Exercise instructions — Your answer must be the exact lines of the listing below that run from the line with "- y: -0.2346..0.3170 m" to the line with "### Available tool", ends included, and no pictures.

Material supplied —
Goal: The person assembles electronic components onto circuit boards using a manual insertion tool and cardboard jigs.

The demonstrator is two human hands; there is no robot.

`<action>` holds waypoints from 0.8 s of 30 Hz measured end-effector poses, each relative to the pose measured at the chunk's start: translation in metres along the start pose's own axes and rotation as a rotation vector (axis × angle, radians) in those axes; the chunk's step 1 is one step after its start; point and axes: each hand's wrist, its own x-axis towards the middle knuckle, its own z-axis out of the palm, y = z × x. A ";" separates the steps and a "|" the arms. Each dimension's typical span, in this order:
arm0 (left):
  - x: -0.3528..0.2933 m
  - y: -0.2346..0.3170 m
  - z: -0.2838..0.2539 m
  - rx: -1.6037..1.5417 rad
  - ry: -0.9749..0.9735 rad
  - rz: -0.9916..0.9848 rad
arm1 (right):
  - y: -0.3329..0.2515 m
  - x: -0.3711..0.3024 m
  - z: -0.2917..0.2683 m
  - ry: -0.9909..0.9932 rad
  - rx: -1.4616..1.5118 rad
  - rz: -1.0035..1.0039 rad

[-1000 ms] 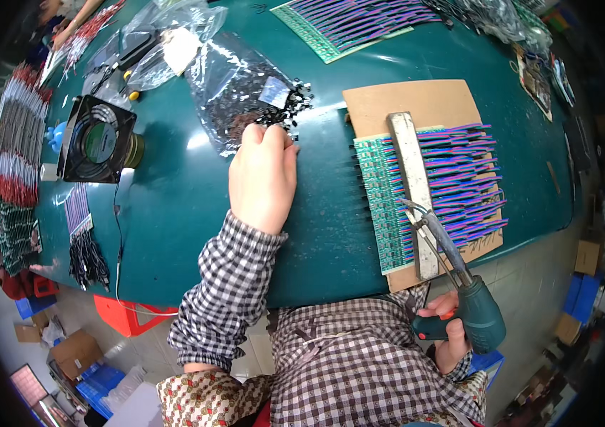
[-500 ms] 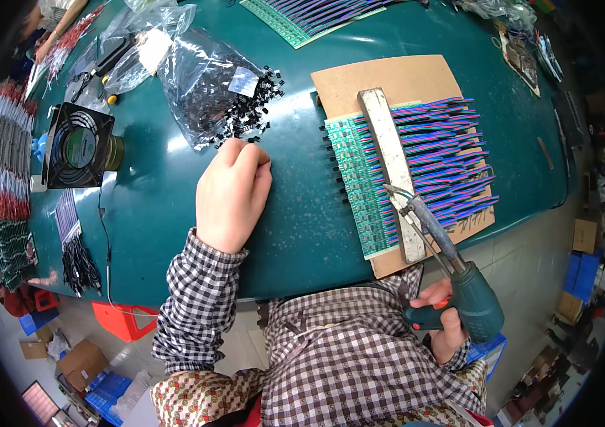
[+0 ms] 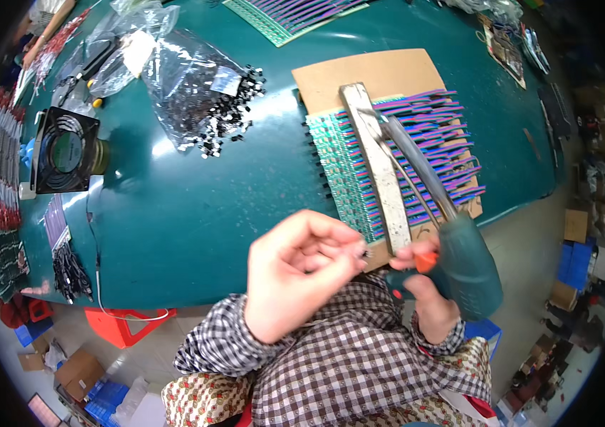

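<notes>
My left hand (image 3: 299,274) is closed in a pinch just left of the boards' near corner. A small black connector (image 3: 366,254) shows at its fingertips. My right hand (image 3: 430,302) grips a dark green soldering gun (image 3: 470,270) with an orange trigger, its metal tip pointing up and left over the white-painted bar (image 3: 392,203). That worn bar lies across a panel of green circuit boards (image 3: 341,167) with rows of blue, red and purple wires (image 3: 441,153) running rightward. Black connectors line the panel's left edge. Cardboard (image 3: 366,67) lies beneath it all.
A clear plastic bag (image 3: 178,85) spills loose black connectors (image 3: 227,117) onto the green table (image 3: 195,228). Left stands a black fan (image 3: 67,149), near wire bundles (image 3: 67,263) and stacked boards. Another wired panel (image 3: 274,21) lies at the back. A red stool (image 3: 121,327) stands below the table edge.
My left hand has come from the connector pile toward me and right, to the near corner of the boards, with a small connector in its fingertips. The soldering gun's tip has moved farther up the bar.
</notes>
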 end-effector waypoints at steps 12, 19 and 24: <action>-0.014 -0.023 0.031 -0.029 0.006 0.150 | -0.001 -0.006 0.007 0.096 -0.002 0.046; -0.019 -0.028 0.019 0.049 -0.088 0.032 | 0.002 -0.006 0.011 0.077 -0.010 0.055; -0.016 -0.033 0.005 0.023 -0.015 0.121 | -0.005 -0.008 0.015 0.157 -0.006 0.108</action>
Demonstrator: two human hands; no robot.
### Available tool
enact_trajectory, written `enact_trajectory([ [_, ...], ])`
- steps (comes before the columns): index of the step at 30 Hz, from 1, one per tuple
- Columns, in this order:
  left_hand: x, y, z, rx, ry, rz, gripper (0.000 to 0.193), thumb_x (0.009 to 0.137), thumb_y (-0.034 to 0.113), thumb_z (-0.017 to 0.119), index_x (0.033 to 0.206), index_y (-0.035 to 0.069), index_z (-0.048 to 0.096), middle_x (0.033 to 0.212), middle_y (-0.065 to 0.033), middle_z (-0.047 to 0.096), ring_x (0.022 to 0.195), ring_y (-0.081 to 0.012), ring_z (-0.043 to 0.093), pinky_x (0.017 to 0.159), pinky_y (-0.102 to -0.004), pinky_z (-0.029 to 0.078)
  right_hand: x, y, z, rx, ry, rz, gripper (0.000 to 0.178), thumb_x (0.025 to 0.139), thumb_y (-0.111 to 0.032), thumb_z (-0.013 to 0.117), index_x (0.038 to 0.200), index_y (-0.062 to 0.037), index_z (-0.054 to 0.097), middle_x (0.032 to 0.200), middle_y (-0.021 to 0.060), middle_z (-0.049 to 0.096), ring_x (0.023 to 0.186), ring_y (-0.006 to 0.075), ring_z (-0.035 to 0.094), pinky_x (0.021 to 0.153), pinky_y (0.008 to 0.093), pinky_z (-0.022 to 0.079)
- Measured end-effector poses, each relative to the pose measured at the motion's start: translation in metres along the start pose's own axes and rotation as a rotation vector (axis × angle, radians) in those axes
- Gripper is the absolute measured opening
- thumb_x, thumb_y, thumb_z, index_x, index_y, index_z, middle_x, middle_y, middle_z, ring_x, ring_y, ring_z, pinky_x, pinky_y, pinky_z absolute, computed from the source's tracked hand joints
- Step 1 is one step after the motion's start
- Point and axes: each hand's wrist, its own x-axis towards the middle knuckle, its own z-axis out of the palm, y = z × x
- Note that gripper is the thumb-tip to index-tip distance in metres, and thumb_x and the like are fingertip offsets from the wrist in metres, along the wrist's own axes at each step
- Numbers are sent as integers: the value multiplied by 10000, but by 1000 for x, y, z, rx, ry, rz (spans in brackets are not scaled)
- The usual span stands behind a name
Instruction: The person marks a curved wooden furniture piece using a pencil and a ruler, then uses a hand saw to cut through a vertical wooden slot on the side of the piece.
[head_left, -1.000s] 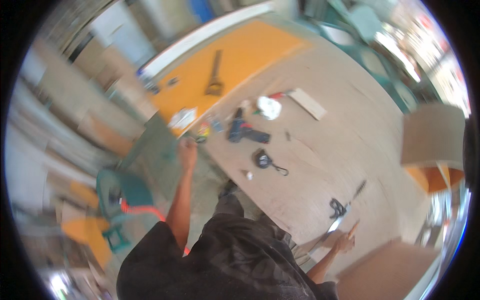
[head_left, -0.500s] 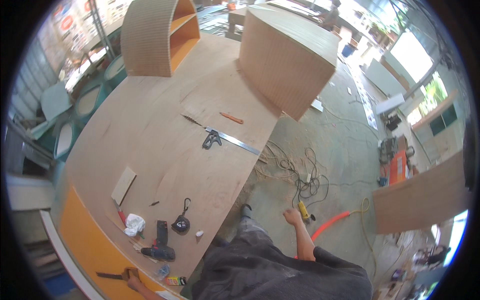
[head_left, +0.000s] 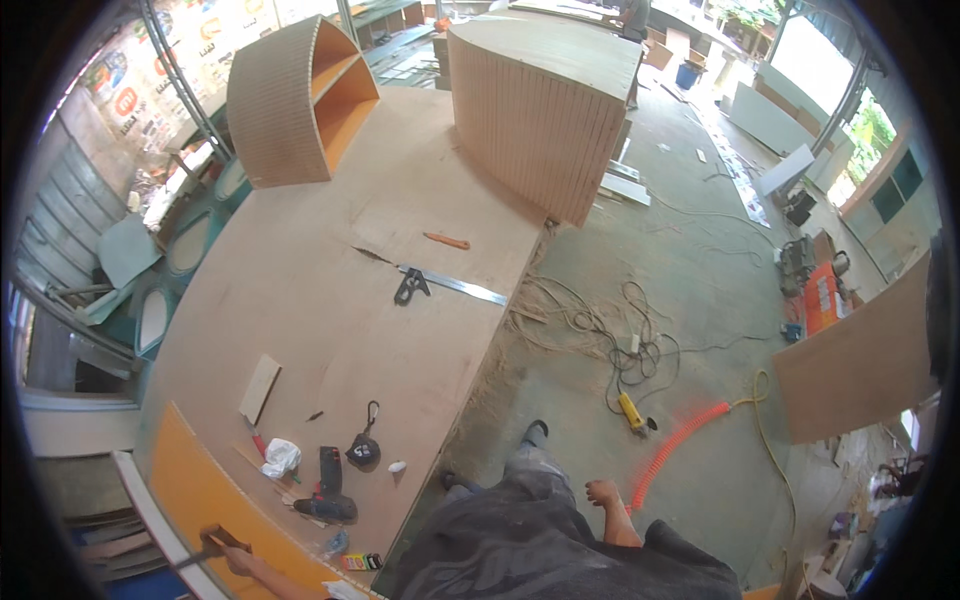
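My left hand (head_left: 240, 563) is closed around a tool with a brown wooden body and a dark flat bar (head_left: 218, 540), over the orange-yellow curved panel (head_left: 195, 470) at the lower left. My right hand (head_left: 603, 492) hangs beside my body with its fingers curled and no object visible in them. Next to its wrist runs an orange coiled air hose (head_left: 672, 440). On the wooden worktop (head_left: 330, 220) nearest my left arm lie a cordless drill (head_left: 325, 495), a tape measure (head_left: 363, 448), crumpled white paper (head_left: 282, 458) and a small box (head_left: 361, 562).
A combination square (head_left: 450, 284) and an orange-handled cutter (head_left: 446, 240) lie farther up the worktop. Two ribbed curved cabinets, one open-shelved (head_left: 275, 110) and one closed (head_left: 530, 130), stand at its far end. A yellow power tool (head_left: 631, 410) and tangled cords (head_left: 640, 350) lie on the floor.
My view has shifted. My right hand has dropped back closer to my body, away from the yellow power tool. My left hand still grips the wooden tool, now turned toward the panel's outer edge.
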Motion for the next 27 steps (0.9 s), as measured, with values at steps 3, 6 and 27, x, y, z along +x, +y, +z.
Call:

Answer to this problem —
  - y: -0.2346..0.3170 m
  - z: -0.2838..0.2539 m
  - rx: -1.6037..1.5417 rad
  - ry: -0.9749..0.9735 rad
  - rz: -0.9916..0.9848 rad
arm1 (right):
  - y: -0.3329..0.2515 m
  - x: -0.3711..0.3024 m
  - z: -0.2917..0.2683 m
  - ry: -0.9909..0.9932 rad
  - rx: -1.4616..1.5118 rad
  - rz: -1.0035..1.0039 rad

[-1000 ms] 
[-500 ms] 
[+0 ms] 

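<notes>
My left hand (image 3: 299,274) is closed in a pinch just left of the boards' near corner. A small black connector (image 3: 366,254) shows at its fingertips. My right hand (image 3: 430,302) grips a dark green soldering gun (image 3: 470,270) with an orange trigger, its metal tip pointing up and left over the white-painted bar (image 3: 392,203). That worn bar lies across a panel of green circuit boards (image 3: 341,167) with rows of blue, red and purple wires (image 3: 441,153) running rightward. Black connectors line the panel's left edge. Cardboard (image 3: 366,67) lies beneath it all.
A clear plastic bag (image 3: 178,85) spills loose black connectors (image 3: 227,117) onto the green table (image 3: 195,228). Left stands a black fan (image 3: 67,149), near wire bundles (image 3: 67,263) and stacked boards. Another wired panel (image 3: 274,21) lies at the back. A red stool (image 3: 121,327) stands below the table edge.
My left hand has come from the connector pile toward me and right, to the near corner of the boards, with a small connector in its fingertips. The soldering gun's tip has moved farther up the bar.
</notes>
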 end-effector waypoints at steps 12, 19 and 24: <action>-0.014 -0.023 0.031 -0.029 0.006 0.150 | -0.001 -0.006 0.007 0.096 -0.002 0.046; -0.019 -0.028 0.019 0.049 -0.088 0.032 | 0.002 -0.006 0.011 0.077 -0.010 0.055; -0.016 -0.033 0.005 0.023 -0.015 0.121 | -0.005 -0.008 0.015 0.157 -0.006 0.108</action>
Demonstrator: two human hands; no robot.
### Available tool

The exercise is now complete.